The story is told of a company director who went away for a few months to do some business in the Far East and he left the business in the hands of the Junior Director. Over the months the Manager sent letters telling his Junior how to direct and keep the firm going. Some months later he returned to a terrible mess. The building was in a state of disrepair, the secretaries were lying on their desks chatting and smoking and when he went into his office the young Junior was in the arms of his boss' personal secretary whilst slowly drinking his way through a case of Dom Perignon 62. The Director was puzzled. "What's going on?" he asked. "Didn't you get my letters?" "Oh the letters," said the Junior. "Yes, great letters. We spent hours poring over them. We divided ourselves up into little groups for more open study, some of us memorized passages from them, we even had a convention looking at the author's real intent, and some bright spark even translated them into French." "But what did you do about them?" asked the Director. "Do?" asked the Junior quizzically. "I didn't realise we had to do anything!" "Do not merely listen to the word, warns James, and so deceive yourselves. Do what it says." Well it's hard to miss James' point isn't it? Obey the Word. Whenever you listen to the word, make sure you obey it, otherwise you're deceiving yourselves.

But James won't let it rest there, because he goes on in verses 26-27 to talk about the practice. But we're going to spend no time at all in these verses, apart from to highlight them, because James will spend the rest of the letter talking about these three particular applications of what it means to obey the word of God. If you like verses 26-27 are the chapter headings for the rest of the letter. And his point is if you want to be an authentic Christian, then you must be obedient in, for example, these three ways. He's not saying that everyone who does these things is a Christian, nor is he saying that we become Christians by doing good things. We'll see that in a few weeks time. Rather, he says, obedient faith acts. It's not clear why he chooses these three things. Probably because they were issues for his readers. Certainly they are very pertinent to us in the 21st century. There's the use of the tongue in verse 26: "If anyone considers himself religious yet does not keep a tight rein on his tongue, he deceives himself and his religion is worthless." James will have much to say to us about the use of the tongue in chapter 3. There is looking after widows and orphans in verse 27, which he'll pick up on in chapter 2. And there is remaining unpolluted by the world in the last part of verse 27 which he'll pick up again in chapters 4-5. But the question the practical James leaves us with is are we obeying the word? If not we're quite simply deceiving ourselves.
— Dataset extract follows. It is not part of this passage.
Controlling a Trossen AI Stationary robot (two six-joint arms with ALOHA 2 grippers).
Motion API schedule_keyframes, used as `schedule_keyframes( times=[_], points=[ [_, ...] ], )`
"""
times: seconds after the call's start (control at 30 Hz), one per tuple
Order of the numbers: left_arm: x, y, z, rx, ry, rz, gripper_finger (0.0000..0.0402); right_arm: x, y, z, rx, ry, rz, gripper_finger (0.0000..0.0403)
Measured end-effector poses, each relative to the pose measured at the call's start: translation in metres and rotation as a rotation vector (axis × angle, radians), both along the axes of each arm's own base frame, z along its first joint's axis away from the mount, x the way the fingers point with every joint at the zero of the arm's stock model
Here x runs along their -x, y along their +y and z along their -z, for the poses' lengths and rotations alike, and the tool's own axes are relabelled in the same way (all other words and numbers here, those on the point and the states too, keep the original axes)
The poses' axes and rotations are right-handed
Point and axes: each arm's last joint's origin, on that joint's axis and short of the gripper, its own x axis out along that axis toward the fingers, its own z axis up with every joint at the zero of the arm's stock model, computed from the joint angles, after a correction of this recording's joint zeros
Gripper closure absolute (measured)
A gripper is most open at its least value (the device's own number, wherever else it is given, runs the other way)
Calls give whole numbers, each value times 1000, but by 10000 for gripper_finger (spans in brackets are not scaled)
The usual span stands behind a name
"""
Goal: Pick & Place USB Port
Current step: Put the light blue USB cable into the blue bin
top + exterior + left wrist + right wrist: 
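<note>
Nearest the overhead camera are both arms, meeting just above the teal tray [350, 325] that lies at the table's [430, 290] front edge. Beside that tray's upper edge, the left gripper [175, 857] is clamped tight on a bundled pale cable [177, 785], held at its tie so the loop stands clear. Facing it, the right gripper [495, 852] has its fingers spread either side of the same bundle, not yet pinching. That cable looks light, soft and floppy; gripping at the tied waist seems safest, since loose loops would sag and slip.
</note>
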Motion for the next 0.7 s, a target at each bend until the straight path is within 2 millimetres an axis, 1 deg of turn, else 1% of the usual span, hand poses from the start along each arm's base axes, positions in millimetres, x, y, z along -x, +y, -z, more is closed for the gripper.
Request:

Well like the little boy in the story, James has once again exposed or spiritual hypocrisy. And yet the reason he does it is not to make us feel guilty, but to drive us again to the cross, of which the communion reminds us, to confess our sins, and then seek to live God's way, as authentic Christians, not spiritual frauds, but people born again by the word and living by the word. So, says James, listen to the word, accept the word, and obey the word.